| EXERCISE DESCRIPTION |
Once you have located the line containing "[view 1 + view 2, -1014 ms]" in the material below, return it exactly along with each line after it through the line containing "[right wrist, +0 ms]".

| INFORMATION PROVIDED |
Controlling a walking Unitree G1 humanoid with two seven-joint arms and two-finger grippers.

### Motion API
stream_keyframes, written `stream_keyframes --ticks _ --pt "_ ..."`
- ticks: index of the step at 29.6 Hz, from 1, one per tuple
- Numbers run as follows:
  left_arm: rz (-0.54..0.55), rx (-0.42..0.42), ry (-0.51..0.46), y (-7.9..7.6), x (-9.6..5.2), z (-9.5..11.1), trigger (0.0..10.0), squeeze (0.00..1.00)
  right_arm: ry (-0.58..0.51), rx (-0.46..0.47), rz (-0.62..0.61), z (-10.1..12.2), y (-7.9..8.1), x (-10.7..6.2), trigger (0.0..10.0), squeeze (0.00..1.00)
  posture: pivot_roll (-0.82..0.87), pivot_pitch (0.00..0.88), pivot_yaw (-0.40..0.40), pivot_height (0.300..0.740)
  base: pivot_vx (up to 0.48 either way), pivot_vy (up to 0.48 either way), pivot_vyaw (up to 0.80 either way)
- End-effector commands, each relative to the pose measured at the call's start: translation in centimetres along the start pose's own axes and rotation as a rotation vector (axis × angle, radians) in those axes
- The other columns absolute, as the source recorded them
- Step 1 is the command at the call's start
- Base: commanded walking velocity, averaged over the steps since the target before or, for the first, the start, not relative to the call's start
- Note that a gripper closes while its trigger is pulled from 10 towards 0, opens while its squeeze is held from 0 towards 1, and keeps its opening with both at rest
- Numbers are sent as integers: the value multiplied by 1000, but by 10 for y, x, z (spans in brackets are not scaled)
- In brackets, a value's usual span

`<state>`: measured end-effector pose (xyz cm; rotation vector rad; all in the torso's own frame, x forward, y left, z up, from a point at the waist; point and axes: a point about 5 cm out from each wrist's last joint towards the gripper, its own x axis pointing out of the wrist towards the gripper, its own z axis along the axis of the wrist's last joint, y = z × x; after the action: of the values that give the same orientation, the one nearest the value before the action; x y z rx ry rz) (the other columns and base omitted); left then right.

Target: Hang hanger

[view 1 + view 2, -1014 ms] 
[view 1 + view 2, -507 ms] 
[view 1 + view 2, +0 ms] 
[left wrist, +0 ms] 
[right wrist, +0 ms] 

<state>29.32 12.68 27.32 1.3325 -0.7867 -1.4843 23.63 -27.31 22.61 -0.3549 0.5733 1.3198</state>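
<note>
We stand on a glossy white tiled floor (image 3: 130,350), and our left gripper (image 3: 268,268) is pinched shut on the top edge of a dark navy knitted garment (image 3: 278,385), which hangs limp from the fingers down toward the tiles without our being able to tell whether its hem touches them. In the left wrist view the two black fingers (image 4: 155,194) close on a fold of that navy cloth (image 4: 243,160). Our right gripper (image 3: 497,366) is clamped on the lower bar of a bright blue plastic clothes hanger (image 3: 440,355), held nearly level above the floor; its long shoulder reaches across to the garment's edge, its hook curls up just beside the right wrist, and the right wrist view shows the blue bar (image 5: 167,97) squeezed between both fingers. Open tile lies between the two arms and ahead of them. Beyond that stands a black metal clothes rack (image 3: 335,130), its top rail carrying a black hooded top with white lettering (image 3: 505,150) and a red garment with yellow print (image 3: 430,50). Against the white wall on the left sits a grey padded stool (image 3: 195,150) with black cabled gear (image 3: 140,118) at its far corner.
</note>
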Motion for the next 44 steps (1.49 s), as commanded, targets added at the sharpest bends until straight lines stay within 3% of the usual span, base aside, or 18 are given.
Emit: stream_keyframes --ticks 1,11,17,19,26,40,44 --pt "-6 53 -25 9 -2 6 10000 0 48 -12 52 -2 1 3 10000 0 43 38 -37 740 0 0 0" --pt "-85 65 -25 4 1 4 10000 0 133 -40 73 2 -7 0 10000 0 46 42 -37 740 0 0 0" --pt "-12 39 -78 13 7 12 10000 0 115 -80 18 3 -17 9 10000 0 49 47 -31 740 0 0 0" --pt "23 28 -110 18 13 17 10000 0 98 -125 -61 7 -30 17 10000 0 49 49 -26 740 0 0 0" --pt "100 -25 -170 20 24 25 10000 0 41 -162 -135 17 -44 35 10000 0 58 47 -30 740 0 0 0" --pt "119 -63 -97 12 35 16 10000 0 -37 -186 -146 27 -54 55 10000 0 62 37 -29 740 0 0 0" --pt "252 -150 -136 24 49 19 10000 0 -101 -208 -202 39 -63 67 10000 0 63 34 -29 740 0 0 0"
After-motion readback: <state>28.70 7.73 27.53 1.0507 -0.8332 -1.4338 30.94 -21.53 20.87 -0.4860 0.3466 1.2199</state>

| SOLUTION TO THE EXERCISE |
[view 1 + view 2, -1014 ms] 
[view 1 + view 2, -507 ms] 
[view 1 + view 2, +0 ms] 
[left wrist, +0 ms] 
[right wrist, +0 ms] 

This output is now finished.